PA Laws Vex Small Brewers

Thursday, June 20, 2013

By Bill Covaleski


Let’s say you’re a Pennsylvanian who attends a local beer festival and discovers a great, Pennsylvania-brewed beer that you haven’t tried before. You attempt to locate a store in your area where you can buy that great beer, but you can’t. Why? Because the wholesaler for that territory controls the distribution of that great beer and has decided it won’t be sold in your neighborhood.

Wholesalers are part of a government-mandated three-tier system. Essentially, brewers can sell their products only to wholesale distributors, who sell to retailers, who then sell to consumers. Brewers must therefore rely on wholesalers to sell their beer.

While the debate over privatizing Pennsylvania’s state wine and liquor stores continues, a separate set of laws related to the state’s brewing industry remains in place. They threaten the growth and success of small Pennsylvania brewers, as well as small brewers from other states.

These archaic laws, which are exempt from antitrust statutes, mandate that a single wholesaler has exclusive distribution rights to brewers’ products in a given territory. That’s true regardless of how well or poorly the wholesaler services a brewer. It is, in effect, a state-mandated monopoly.

Pennsylvania brewers believe there is a fair and commonsense solution. We believe that when a brewer’s product accounts for less than 20 percent of a wholesaler’s volume, the brewer should be free to seek the best possible distributor. The brewer should have the power to compensate the existing wholesaler fairly for its work and then move on to a new wholesaler that can help it build the business. In cases where an agreement on fair market value can’t be reached, binding arbitration could ensure a timely resolution.

Franchise laws that bind brewers to wholesalers made sense when they were adopted decades ago. Small wholesalers that generally carried beer from only one large brewer needed protection from that brewer. The fear was that a brewer could pull its product from a wholesaler and put it out of business.

Today the tables have turned. Pennsylvania wholesalers have consolidated, and the few that remain have grown large and powerful. Many now carry the products of hundreds of breweries. Small brewers have little or no leverage because wholesalers depend on much larger brewers for the bulk of their revenue. Any effort to cancel a contract with a wholesaler is expensive, often taking years of litigation while the company retains exclusive rights to sell the brewer’s beer.

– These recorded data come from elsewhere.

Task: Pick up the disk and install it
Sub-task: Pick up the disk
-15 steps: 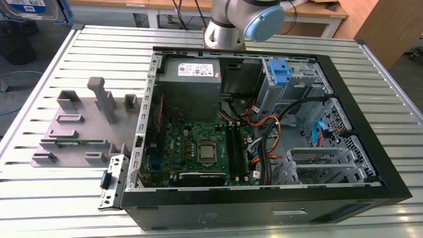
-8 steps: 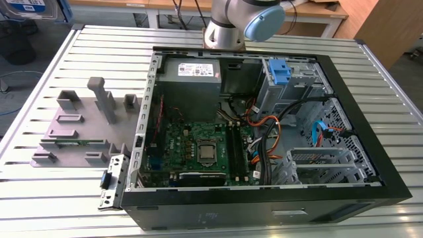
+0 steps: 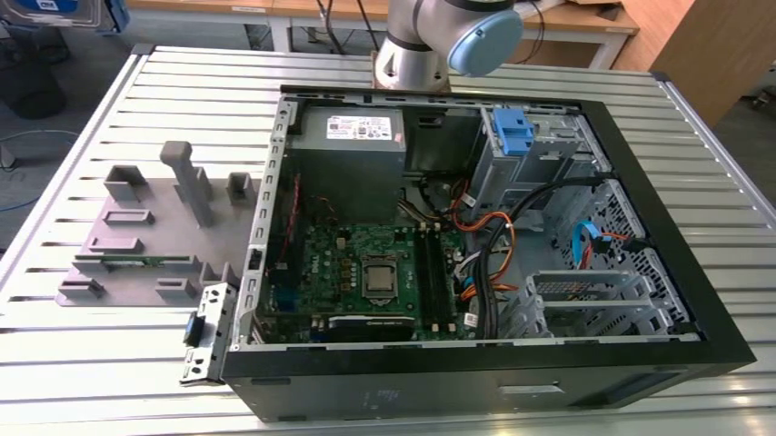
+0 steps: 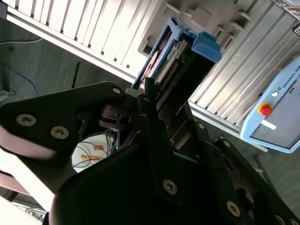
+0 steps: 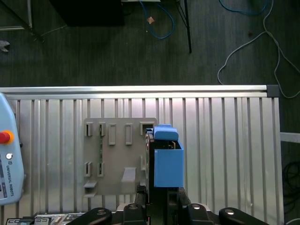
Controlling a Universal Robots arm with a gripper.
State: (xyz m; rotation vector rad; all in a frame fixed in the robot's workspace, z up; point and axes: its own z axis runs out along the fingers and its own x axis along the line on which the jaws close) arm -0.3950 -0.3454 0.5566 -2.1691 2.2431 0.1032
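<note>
While the gripper has the disk clamped, its fingers sit narrow on one end of the blue carrier and the rest of the drive sticks out past the fingertips. Second wrist view: drive seen edge-on, with a row of contacts along the exposed edge and the carrier's blue tab at the far end. First wrist view: disk held over the slatted table, just beside the edge of the grey fixture plate; can't tell its height above them or whether it touches. Teach pendant is near the table edge, apart from the plate. Exterior view: open computer case lies on its side on the table, with the fixture plate on the exterior view's left of it. A blue bracket stands upright in the drive cage at the case's far side. Arm rises behind the case.
</note>
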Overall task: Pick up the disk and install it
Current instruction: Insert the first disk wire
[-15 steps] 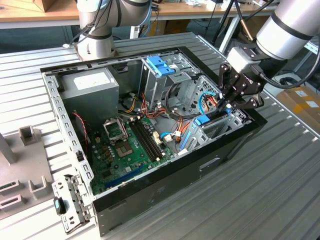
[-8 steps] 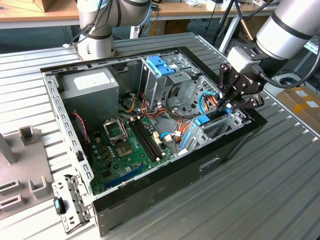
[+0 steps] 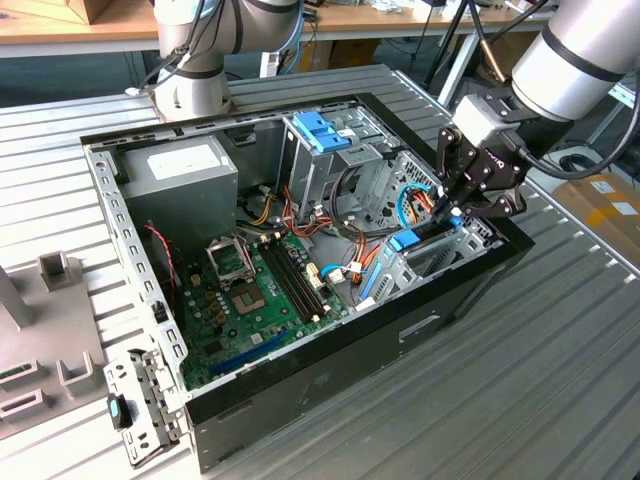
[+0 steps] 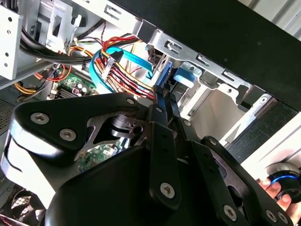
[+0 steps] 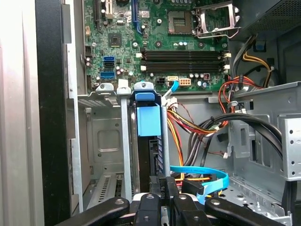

Like any other business in Pennsylvania, brewers deserve the right to determine where their products are marketed and sold within the commonwealth. If the Hershey Co.’s wholesalers controlled candy distribution the same way beer wholesalers control beer distribution, it would violate antitrust laws.

Pennsylvania’s brewing industry, which includes more than 100 small breweries, has a direct annual economic impact of $1.1 billion and employs 60,000. These facts alone argue for a reexamination and update of the commonwealth’s laws.

The Brewers of Pennsylvania support a fair, three-tier beer distribution system. But it’s time to overhaul the laws related to small brewers and distribution. Only then can Pennsylvania’s small breweries make necessary capital investments and create even more jobs.

The growth of craft beers has been a welcome phenomenon for beer drinkers throughout Pennsylvania. It has occurred despite an uneven playing field that favors giant brewers and powerful distributors.

The current antiquated system threatens the growth and success of small brewers. Pennsylvania needs to reform it to address their challenges and needs.

[Bill Covaleski is president of Brewers of Pennsylvania and a cofounder and co-brewmaster of Victory Brewing Co. in Downingtown.]